EPA moving quickly to write new climate rule in 2018


Jan 5, 2018

By Emily Holden

Environmental Protection Agency staffers are under orders from the Trump administration to complete a replacement for former President Barack Obama’s major climate change rule by the end of the year, far faster than the normal pace the agency uses to develop major regulations, according to three sources familiar with the process.

That short time frame would give EPA lawyers the chance to defend the regulation from the legal challenges it is certain to face during President Donald Trump’s current term. That would allow the proposal from Scott Pruitt’s EPA to avoid the fate of the Obama EPA’s Clean Power Plan, which was held up in court and is now being rescinded by a new administration that opposed the original carbon dioxide regulation.

EPA’s air chief, Bill Wehrum, has directed staffers to develop a schedule for conducting analysis, public hearings and revisions that would be completed in 2018. Staff would need to complete a proposal by summer and allow time for the White House to review it before publication.
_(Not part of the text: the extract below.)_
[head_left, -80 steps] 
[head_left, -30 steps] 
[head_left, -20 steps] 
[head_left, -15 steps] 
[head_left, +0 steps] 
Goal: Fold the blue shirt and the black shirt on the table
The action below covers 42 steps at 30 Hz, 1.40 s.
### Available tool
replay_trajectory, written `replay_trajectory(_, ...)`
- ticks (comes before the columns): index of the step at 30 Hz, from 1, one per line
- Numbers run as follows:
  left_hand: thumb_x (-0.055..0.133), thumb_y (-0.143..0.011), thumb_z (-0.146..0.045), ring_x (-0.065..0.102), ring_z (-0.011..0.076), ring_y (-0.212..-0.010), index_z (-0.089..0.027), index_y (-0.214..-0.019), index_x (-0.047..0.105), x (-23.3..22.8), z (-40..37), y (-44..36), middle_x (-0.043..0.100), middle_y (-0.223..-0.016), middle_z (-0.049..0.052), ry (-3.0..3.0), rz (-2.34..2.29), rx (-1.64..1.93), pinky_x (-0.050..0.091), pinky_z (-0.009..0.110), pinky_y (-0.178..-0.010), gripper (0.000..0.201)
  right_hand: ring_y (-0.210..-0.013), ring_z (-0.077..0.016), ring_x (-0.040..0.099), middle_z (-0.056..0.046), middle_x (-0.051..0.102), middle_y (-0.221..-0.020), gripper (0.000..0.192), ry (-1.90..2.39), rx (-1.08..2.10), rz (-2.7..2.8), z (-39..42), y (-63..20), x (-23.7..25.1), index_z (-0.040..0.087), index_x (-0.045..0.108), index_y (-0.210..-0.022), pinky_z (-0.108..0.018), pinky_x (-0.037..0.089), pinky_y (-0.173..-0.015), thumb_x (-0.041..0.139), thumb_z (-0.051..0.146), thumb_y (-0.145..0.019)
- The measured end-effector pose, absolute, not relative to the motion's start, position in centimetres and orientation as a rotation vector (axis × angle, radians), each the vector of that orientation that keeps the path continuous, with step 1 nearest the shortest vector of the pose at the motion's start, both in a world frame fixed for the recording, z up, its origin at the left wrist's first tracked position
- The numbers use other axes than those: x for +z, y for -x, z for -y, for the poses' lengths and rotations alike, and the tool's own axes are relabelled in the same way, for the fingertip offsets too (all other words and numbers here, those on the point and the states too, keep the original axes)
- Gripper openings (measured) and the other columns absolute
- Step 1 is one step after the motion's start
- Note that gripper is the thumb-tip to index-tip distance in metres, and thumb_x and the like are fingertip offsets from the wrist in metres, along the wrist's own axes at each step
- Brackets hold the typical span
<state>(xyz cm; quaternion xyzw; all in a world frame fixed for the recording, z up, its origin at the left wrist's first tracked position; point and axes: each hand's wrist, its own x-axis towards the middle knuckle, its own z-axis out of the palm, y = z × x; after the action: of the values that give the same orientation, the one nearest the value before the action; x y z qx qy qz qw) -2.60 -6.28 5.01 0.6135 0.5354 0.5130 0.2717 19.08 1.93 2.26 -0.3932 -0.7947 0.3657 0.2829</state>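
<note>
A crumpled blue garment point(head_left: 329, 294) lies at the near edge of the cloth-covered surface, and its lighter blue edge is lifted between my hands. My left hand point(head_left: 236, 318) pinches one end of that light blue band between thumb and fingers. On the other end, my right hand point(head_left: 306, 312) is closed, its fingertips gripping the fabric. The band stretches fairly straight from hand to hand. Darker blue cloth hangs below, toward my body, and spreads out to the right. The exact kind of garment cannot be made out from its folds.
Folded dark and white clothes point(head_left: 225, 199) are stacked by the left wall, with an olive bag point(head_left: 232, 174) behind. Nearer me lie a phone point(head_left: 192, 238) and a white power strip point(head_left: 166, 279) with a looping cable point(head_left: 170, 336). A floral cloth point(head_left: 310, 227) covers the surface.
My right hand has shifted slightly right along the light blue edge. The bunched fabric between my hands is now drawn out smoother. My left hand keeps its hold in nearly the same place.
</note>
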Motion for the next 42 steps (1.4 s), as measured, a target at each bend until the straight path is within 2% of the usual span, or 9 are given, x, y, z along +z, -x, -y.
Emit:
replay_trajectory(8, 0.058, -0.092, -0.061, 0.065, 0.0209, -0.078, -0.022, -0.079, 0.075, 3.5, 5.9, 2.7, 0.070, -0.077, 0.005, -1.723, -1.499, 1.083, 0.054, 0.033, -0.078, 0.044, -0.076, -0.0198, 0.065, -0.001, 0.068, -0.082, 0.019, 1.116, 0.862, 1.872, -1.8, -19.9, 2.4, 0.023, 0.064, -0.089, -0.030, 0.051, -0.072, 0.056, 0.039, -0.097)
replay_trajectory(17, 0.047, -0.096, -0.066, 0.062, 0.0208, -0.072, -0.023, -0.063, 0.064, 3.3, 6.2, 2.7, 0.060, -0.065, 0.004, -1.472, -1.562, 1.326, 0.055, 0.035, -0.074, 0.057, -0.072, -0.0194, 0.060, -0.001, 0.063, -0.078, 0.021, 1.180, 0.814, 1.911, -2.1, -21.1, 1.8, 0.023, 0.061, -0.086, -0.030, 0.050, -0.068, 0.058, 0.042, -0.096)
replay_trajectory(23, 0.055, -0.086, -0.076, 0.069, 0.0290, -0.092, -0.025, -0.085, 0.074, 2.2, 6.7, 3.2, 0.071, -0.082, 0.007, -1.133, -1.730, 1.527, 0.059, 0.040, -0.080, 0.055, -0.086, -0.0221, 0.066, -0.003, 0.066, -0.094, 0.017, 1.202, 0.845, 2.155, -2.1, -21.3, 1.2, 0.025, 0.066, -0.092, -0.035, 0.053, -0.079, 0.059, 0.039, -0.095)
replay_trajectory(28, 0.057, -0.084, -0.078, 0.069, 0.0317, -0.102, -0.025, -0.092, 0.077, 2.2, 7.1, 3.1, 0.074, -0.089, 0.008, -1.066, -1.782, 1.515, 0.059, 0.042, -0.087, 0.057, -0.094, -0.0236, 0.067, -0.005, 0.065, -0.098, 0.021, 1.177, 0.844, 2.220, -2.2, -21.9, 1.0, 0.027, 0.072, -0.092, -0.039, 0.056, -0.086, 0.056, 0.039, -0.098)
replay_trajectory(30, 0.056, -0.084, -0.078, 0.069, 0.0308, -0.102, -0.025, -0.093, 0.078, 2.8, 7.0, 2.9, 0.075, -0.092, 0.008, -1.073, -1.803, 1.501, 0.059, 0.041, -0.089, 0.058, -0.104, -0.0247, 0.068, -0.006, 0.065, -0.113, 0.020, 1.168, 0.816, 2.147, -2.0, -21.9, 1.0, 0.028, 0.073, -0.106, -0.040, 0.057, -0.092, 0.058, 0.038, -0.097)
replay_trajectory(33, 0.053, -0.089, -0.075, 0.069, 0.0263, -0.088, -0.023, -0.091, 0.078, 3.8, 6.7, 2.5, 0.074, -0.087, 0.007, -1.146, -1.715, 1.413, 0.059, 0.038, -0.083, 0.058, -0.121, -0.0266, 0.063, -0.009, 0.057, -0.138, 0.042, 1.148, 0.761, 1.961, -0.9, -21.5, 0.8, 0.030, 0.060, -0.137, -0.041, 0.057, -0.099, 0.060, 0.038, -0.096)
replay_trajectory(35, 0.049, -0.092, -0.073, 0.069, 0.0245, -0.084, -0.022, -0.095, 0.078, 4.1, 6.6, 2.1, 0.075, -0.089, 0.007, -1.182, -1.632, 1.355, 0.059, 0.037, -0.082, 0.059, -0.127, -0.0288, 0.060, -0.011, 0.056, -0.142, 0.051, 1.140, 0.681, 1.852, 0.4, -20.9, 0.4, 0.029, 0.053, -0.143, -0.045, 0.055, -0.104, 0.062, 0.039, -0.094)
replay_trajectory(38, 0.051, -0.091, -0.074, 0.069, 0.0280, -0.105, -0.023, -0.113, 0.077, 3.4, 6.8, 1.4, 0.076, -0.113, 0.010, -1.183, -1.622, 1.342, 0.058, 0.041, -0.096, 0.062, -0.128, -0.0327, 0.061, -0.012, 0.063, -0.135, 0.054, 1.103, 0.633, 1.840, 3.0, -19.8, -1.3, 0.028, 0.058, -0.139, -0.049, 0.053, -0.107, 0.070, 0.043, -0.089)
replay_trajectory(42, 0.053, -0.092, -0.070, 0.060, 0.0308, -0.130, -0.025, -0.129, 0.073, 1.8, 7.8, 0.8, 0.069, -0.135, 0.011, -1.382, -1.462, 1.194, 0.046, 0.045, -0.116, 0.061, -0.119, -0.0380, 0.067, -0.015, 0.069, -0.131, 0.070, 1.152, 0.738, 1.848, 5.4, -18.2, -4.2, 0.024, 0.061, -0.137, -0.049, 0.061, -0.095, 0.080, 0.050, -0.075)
The tight timeline would mean that the agency would have to repeal and replace the Obama power-sector climate rule simultaneously but in separate processes. EPA would also have to finish revising a separate carbon rule for future fossil fuel plants, which must be in place in order to regulate existing generators.

Jeff Holmstead, a partner at the law firm Bracewell who ran EPA’s air office under former President George W. Bush, called the time frame “ambitious but not impossible.”